_Brief_:
Given the records below, set each one down again exactly as it reads.

Start of Task input

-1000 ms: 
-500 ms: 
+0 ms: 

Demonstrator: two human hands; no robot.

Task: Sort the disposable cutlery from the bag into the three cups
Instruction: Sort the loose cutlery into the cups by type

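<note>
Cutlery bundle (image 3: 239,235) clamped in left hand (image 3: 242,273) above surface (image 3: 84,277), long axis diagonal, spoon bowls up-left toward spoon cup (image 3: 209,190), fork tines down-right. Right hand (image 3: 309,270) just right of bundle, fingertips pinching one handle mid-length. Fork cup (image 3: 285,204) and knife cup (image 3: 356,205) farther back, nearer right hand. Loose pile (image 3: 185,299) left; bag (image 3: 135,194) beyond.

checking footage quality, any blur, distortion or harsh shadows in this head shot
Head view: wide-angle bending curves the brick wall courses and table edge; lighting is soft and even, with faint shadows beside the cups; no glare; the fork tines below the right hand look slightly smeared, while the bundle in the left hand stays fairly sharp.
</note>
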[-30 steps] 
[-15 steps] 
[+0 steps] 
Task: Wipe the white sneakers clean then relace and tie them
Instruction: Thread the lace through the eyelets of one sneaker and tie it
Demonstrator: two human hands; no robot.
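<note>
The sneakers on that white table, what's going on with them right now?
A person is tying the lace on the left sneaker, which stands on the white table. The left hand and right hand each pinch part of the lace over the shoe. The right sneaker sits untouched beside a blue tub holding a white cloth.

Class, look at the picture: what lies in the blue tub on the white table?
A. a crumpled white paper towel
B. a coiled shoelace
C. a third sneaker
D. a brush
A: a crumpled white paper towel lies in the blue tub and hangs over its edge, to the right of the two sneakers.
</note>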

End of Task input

_Solved problem_:
-1000 ms: 
-500 ms: 
+0 ms: 

Demonstrator: two human hands; no robot.

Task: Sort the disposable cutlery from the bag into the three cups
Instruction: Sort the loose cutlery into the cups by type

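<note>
Cutlery bundle (image 3: 239,235) clamped in left hand (image 3: 242,273) above surface (image 3: 84,277), long axis diagonal, spoon bowls up-left toward spoon cup (image 3: 209,190), fork tines down-right. Right hand (image 3: 309,270) just right of bundle, fingertips pinching one handle mid-length. Fork cup (image 3: 285,204) and knife cup (image 3: 356,205) farther back, nearer right hand. Loose pile (image 3: 185,299) left; bag (image 3: 135,194) beyond.

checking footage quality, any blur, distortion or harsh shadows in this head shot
Head view: wide-angle bending curves the brick wall courses and table edge; lighting is soft and even, with faint shadows beside the cups; no glare; the fork tines below the right hand look slightly smeared, while the bundle in the left hand stays fairly sharp.
</note>
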[-30 steps] 
[-15 steps] 
[+0 steps] 
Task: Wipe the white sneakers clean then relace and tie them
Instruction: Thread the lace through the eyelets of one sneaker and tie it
Demonstrator: two human hands; no robot.
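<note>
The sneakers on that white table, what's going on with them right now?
A person is tying the lace on the left sneaker, which stands on the white table. The left hand and right hand each pinch part of the lace over the shoe. The right sneaker sits untouched beside a blue tub holding a white cloth.

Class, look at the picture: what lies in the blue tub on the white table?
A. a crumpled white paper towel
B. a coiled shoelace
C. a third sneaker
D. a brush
A: a crumpled white paper towel lies in the blue tub and hangs over its edge, to the right of the two sneakers.
</note>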

What the exercise asked for has been given in full.